Experte der Überforderung

So wurde Toulmé in Frankreich zum Alltagsexperten: im Fernsehen, auf Lesungen, bei Besuchen in Schulen – „nicht als Experte für Downsyndrom. Sondern als Experte dafür, wie überfordert ein Vater sein kann, der am Ende doch zurechtkommt.“

Sein Comic endet, als Julia drei Jahre alt ist. Heute ist sie 6, geht auf eine normale Schule, „es geht ihr prima“, sagt Toulmé. „Sicher, sie entwickelt sich langsamer, fing erst mit 3 zu laufen an und erst mit 4 zu sprechen. Aber sie hat Stärken, mit denen sie die meisten Menschen übertrifft: zum Beispiel ist sie sehr begabt darin, von jedermann sofort gemocht zu werden.“ Papa ist heute so stolz auf Julia wie auf seine andere Tochter, so stolz wie jeder andere Vater.

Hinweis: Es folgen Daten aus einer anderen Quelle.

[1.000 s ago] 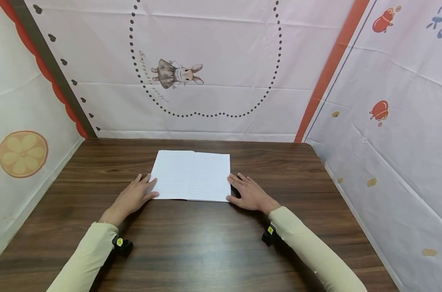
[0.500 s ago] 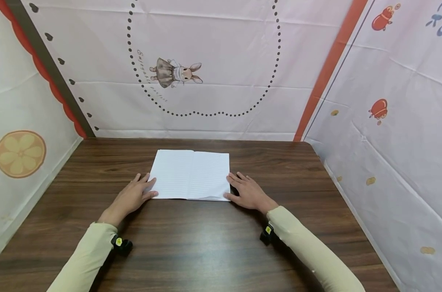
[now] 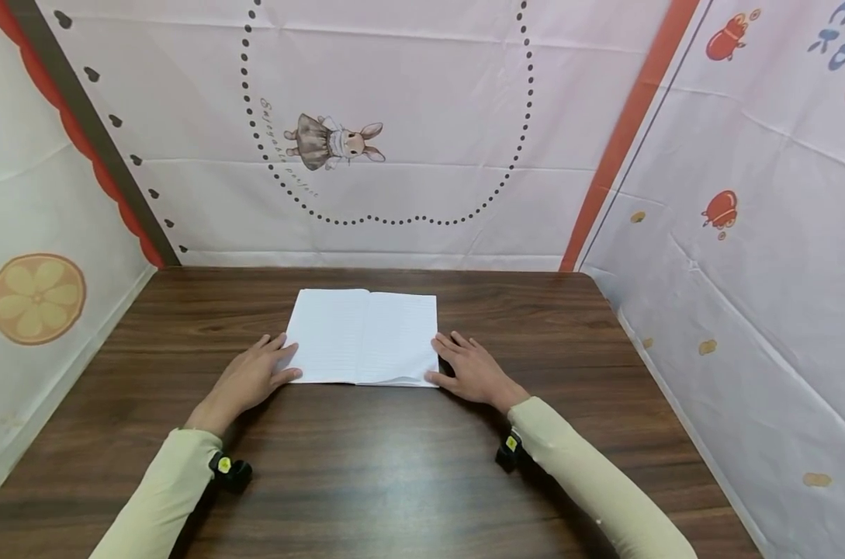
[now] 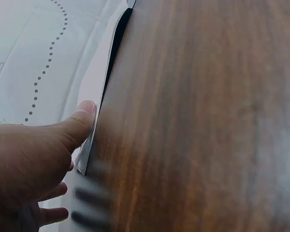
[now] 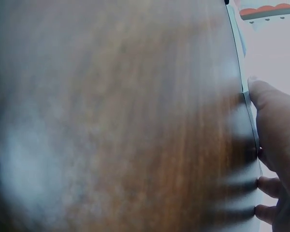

Sein Leben hat sich verändert

Fabien Toulmés Leben hat sich durch den Erfolg seines Comicromans noch einmal radikal geändert: Vor Julias Geburt war er Ingenieur, zeichnete nur hobbymäßig ab und zu für kleine Magazine – bis er sein Buch zu Papier brachte – nachts, wie im Rausch, während er tagsüber ins Ingenieursbüro ging. Dank des Erfolgs ist er heute Vollzeit-Comiczeichner. So verhalf ihm Julia schließlich sogar dazu, seinen Kindheitstraum wahr werden zu lassen.

An einem neuen Buch sitzt er auch schon. Es geht um eine Veränderung in der Gesellschaft, die ihm aufgefallen ist: „Die Menschen sind öfter bereit, ihrer Leidenschaft zu folgen“, sagt er. „Früher wäre doch kaum jemand aus einem Job geflohen, egal, wie grauenhaft er war.“ Man habe ja die Familie ernähren, Rechnungen bezahlen müssen. Heute seien viele Menschen eher zu Abstrichen bereit, um glücklicher zu leben. „Aber nicht jeder: Wenn Leute von meiner Comic-Karriere hören, sagen viele: Ich wäre lieber Musiker, würde Theater machen... Ich frage mich: Was hält uns davon ab, wann wagen wir es?“ Der Held in seinem neuen Comic plage sich mit diesen Fragen, sagt Toulmé. Die Geschichte sei fiktiv. „Aber sie ist von meinem Leben inspiriert.“

DAS BUCH:Fabien Toulmé: Dich hatte ich mir anders vorgestellt (Avant Verlag, 248 S.)